Dear America, Now Is The Time For Empathy

I remember when I was young, something like 8 to 10 years old, I would regularly hear Rush Limbaugh’s angry, brassy voice coming from my home radio.

And there would always be another voice added to the mix: my mom’s, cursing him out and frustratingly getting angry at the air for allowing his voice to vibrate into her world.  And then, almost invisibly she stopped, and started listening more and more to the calming sounds of NPR and the like.

As I got older, about a few years ago, I asked my mom about this.  Why on earth did she listen to a man who just pissed her off?  What did she gain?

She waved her hand as if waving away a mosquito and smiled: “Oh, I don’t know even know.”

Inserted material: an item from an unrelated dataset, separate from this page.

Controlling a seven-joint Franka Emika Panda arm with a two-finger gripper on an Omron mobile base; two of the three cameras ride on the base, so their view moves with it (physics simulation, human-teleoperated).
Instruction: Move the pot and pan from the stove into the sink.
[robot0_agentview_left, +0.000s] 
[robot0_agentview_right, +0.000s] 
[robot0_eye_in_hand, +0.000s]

That moment sticks with me, because in it I saw a woman who had matured.  It seems to me that she simply realized that she was giving in to her lower self, her less evolved soul, whenever she listened to Rush.  He had an ability to bring out the worst, both in his lovers and his haters. And that was, of course, why he was so popular.

 

Rush is still around, but there are many that have taken his place as the anger-stokers.  And there were, of course, always anger-stokers before him.  The ones who felt and feel that shaming, ridicule, and intolerant close-mindedness is a virtue, and who try to instill it in their supposed allies.

The difference is that today’s anger-stokers have the ability to spread their message far and wide.  Not only that, the world of social media has given their audience the ability to be their own form of pundit, yelling, shaming, and insulting whoever their leaders have chosen is worthy of derision on this day or time.

 

I’ve been thinking a lot about this since the abortion clinic shooting.  There are still very few actual facts about this man, but it seems that he probably was more of a nutball than anything, and maybe wasn’t actually originally trying for the abortion clinic in the first place.  Then again, maybe he was, and his yelling “baby parts!” wasn’t an insignificant fact.

It bothered me because just days earlier, I had read an article by Matt Walsh, a well-known right-wing blogger turned pundit, in which he called on Christians to stop being so tolerant (turning the other cheek and such) and start embracing what he saw as the “progressives’” strategy of being intolerant in a post called “Dear Christians, Now Is The Time For Intolerance”.

My worries started earlier, before the shootings.  I’ve watched in an increased shocked sadness as someone who I used to admire for being able to find a balanced and empathetic approach with his conservative views on life has found a tone that has become more and more like Rush’s.

And I watched recently as more and more, especially after the now-debunked abortion videos came out, that his tone turned from mere pundit to true hate-monger.  Calling people who work at Planned Parenthood murderers, parents who do abortion murderers, equating abortion to genocide.

And then, finally, his “intolerance” post reached the surface.  In that moment, I saw just how far rhetoric can go when hate becomes the way it’s communicated.

This to me is a tragedy.  A tragedy of leadership.  Where, it seems, not only are we turning in more and more to the angry voices of the world, but we have allowed ourselves to become those voices as well.

 

The “funny” thing is that I am against abortion.  But I’ve never written about it.  For many reasons: it’s such a nuanced issue and I don’t believe an all-or-nothing debate will ever be fruitful nor moral or that it is a real worry about how women who want to handle abortions in the future will handle them if it is made illegal, for example.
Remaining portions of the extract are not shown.